WHAT IS REQUIRED
Transcribe the data in full; each line must match exactly.

* * * * *

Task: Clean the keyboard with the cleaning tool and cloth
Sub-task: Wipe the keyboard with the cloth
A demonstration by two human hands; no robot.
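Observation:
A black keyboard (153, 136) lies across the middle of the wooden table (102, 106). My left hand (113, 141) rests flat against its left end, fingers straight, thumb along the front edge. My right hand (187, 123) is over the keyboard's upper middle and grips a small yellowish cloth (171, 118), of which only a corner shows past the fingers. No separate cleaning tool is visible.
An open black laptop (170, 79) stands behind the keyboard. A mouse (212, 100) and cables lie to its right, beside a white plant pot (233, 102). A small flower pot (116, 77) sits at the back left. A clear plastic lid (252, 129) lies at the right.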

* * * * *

TASK RESULT
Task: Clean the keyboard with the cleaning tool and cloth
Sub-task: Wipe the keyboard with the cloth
A demonstration by two human hands; no robot.
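Observation:
A black keyboard (153, 136) lies across the middle of the wooden table (102, 106). My left hand (113, 141) rests flat against its left end, fingers straight, thumb along the front edge. My right hand (187, 123) is over the keyboard's upper middle and grips a small yellowish cloth (171, 118), of which only a corner shows past the fingers. No separate cleaning tool is visible.
An open black laptop (170, 79) stands behind the keyboard. A mouse (212, 100) and cables lie to its right, beside a white plant pot (233, 102). A small flower pot (116, 77) sits at the back left. A clear plastic lid (252, 129) lies at the right.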

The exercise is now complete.